Tekeli Onur, Kara Tuğce Tural, Çetin Hafize Selma, Kızıl Hatice Burcu Çağlar, Açık Ayşe Kübra, Küpesiz Funda Tayfun, Oğünç Meral Dilara
Akdeniz University, Faculty of Medicine, Department of Pediatric Infectious Diseases - Antalya, Turkey.
Akdeniz University, Faculty of Medicine, Department of Pediatric Hematology and Oncology - Antalya, Turkey.
Rev Assoc Med Bras (1992). 2025 Jul 7;71(6):e20241944. doi: 10.1590/1806-9282.20241944. eCollection 2025.
Rhizobium spp. strains (formerly classified as Agrobacterium based on 16S rDNA analysis) are aerobic, motile, oxidase-positive, non-spore-forming gram-negative bacilli. Clinical manifestations associated with Rhizobium radiobacter infections vary widely, with bacteremia typically linked to intravenous catheter use.
This study analyzes the clinical and laboratory characteristics of 11 pediatric hematology and oncology patients at a tertiary referral hospital who had Rhizobium radiobacter-associated bloodstream infections over a 3-month period.
Nine of the patients were male, and hematologic malignancy was the primary diagnosis in seven patients. Common risk factors included hospitalization within the last month, chemotherapy treatment, and the presence of an indwelling central venous catheter in all cases. Rhizobium radiobacter growth was detected an average of 13.5±16.6 days (range 1-54 days) after hospital admission, with 36% of patients being neutropenic at the time of culture positivity. Rhizobium radiobacter growth was detected in both catheter and peripheral blood cultures in six patients, whereas the microorganism was isolated exclusively from catheter cultures in four patients. Ten patients received antibiotic lock therapy, predominantly with amikacin (90%). Systemic antibiotic treatment involved a combination of beta-lactam and aminoglycoside antibiotics in 10 patients. Culture sterility was achieved in nine patients by the third day of antibiotic treatment. There were no cases of catheter extraction, thrombophlebitis, cardiac vegetation, reproductive complications, or mortality.

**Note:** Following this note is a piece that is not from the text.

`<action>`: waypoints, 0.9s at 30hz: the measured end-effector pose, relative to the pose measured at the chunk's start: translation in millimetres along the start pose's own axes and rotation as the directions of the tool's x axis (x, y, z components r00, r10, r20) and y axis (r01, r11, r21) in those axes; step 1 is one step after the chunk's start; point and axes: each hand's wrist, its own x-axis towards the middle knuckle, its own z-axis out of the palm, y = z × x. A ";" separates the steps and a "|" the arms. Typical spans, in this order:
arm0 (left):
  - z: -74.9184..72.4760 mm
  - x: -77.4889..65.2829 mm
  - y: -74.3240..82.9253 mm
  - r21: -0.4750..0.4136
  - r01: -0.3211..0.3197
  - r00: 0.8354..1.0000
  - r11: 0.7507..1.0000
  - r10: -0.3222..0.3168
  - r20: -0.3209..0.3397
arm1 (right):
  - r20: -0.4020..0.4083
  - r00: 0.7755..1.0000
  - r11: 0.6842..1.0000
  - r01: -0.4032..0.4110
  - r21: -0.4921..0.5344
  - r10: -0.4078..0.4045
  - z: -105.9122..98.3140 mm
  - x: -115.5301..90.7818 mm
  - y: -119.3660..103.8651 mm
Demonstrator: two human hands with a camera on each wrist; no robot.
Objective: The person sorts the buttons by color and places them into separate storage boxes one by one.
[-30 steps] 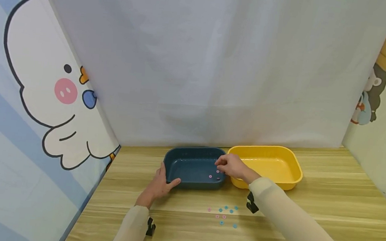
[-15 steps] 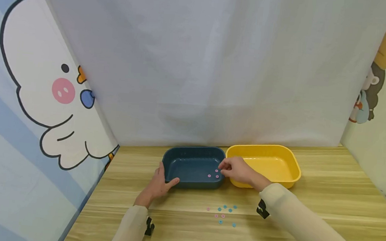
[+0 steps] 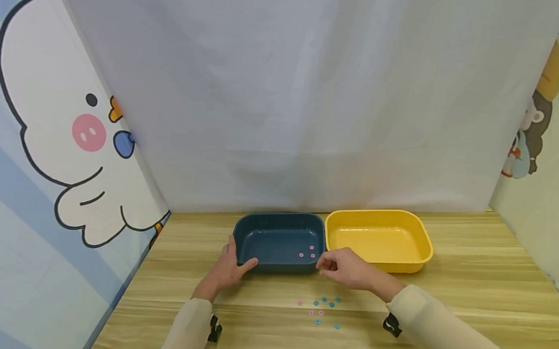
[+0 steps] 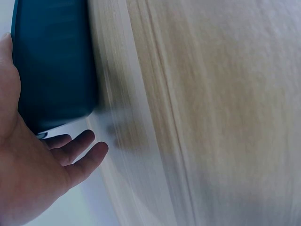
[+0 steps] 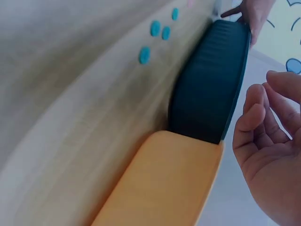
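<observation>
My left hand (image 3: 225, 270) rests against the left front corner of a dark blue tray (image 3: 278, 268), thumb at the front rim and fingers along the left end. Its lower fingers are spread and relaxed in the left wrist view. Three small pink button-like discs (image 3: 312, 248) lie inside that tray toward the right. My right hand (image 3: 347, 268) hovers just off the tray's right front corner; its fingers are loosely bent, and the right wrist view shows nothing between thumb and fingertips. In front, several blue discs (image 3: 324, 300) and three pink discs (image 3: 320, 313) lie scattered on the table.
A yellow tray (image 3: 377, 254) stands right of the blue one, their ends touching or nearly so. Behind both trays hangs a pale grey curtain (image 3: 285, 114). The wood-grain table (image 3: 195, 228) meets a cartoon-printed wall panel (image 3: 37, 148) on the left.
My right hand has drawn back from over the blue tray, toward me and slightly right. A third pink disc now lies flat there. My left hand has stayed on the tray.
</observation>
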 end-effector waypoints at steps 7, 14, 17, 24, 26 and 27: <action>-1.2 -0.8 0.8 -0.001 -0.001 1.000 1.000 0.001 -0.001 | 0.054 0.998 1.000 0.020 -0.017 -0.019 9.6 -11.0 1.4; -1.1 -1.1 1.0 -0.010 -0.002 1.000 1.000 0.002 0.004 | 0.118 0.992 0.995 0.053 -0.082 -0.043 19.6 -17.2 7.9; -1.3 -1.4 1.4 -0.013 0.004 1.000 1.000 -0.004 0.006 | 0.136 0.989 0.994 0.064 -0.092 -0.051 24.0 -19.0 10.1; -2.2 -1.8 2.0 -0.007 0.007 1.000 1.000 -0.007 0.004 | 0.193 0.980 0.988 0.080 -0.134 -0.053 33.6 -21.3 12.9; -2.0 -2.0 2.1 0.000 0.004 1.000 1.000 -0.004 0.003 | 0.211 0.976 0.985 0.091 -0.145 -0.059 35.8 -21.4 12.7; -2.1 -2.1 2.3 0.001 0.004 1.000 1.000 -0.004 0.003 | 0.214 0.974 0.983 0.101 -0.151 -0.067 36.7 -21.6 12.5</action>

In this first pediatric case series utilizing antibiotic lock therapy, effective treatment, strict isolation, and surveillance screenings led to favorable clinical outcomes for Rhizobium radiobacter-associated bloodstream infections in children with hematologic and oncologic conditions.
根瘤菌属菌株(基于16S rDNA分析,以前归类为土壤杆菌属)是需氧、运动、氧化酶阳性、无芽孢形成的革兰氏阴性杆菌。与放射根瘤菌感染相关的临床表现差异很大,菌血症通常与静脉导管的使用有关。
本研究分析了一家三级转诊医院11例儿科血液学和肿瘤学患者的临床和实验室特征,这些患者在3个月内发生了与放射根瘤菌相关的血流感染。
9例患者为男性,7例患者的主要诊断为血液系统恶性肿瘤。常见的危险因素包括过去一个月内住院、化疗以及所有病例均存在留置中心静脉导管。入院后平均13.5±16.6天(范围1 - 54天)检测到放射根瘤菌生长,36%的患者在培养阳性时为中性粒细胞减少。6例患者的导管和外周血培养中均检测到放射根瘤菌生长,而4例患者仅从导管培养中分离出该微生物。10例患者接受了抗生素封管治疗,主要使用阿米卡星(90%)。10例患者的全身抗生素治疗采用了β-内酰胺类和氨基糖苷类抗生素联合使用。9例患者在抗生素治疗第三天实现了培养无菌。没有发生导管拔除、血栓性静脉炎、心脏赘生物、生殖系统并发症或死亡病例。
在这个首次使用抗生素封管治疗的儿科病例系列中,有效的治疗、严格的隔离和监测筛查为血液学和肿瘤学疾病患儿的放射根瘤菌相关血流感染带来了良好的临床结果。